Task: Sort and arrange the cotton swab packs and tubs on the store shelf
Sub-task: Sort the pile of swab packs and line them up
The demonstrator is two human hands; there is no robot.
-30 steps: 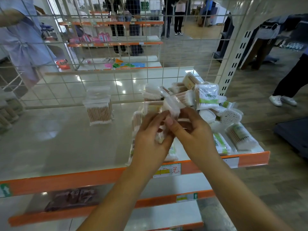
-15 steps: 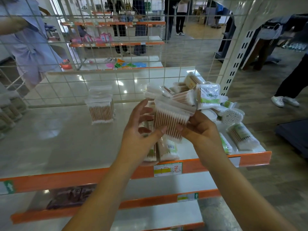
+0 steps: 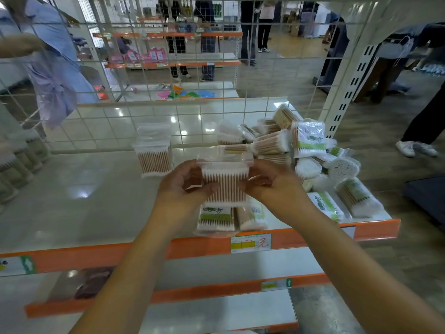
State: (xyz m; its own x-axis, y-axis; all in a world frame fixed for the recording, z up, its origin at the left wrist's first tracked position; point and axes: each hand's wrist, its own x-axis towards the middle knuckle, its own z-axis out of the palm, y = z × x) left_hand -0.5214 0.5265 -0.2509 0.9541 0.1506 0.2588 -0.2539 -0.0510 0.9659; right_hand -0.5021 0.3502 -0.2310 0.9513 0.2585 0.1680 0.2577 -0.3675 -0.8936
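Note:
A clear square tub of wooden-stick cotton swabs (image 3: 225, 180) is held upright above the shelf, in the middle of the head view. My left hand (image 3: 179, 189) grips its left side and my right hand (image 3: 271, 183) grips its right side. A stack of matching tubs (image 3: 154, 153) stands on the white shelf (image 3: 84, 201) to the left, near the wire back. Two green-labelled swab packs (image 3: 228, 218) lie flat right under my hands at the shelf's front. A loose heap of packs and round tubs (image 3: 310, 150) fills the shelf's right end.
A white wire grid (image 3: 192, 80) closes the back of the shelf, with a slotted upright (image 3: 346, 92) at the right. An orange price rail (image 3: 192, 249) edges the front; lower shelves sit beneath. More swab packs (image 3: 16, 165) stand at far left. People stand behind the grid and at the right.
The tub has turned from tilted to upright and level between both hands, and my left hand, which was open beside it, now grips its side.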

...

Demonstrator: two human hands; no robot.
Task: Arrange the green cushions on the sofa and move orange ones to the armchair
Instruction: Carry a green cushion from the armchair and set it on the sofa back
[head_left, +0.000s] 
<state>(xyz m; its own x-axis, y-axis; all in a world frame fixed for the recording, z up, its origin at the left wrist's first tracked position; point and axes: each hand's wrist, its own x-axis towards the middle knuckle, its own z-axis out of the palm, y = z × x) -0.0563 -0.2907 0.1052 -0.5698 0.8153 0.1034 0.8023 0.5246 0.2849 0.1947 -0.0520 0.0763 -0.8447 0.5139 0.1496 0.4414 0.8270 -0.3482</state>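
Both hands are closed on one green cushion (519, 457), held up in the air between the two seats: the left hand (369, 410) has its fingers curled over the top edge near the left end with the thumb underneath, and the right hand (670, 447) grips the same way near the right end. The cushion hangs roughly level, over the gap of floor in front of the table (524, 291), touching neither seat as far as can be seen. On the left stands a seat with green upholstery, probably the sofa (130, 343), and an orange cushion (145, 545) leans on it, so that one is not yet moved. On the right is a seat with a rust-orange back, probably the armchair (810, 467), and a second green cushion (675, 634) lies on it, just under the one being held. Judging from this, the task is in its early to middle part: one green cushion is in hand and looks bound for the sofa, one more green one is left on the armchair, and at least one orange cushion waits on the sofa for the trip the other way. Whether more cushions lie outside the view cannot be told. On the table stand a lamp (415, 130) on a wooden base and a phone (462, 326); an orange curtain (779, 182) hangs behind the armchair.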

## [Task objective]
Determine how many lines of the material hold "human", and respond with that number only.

## [Result of the exercise]
2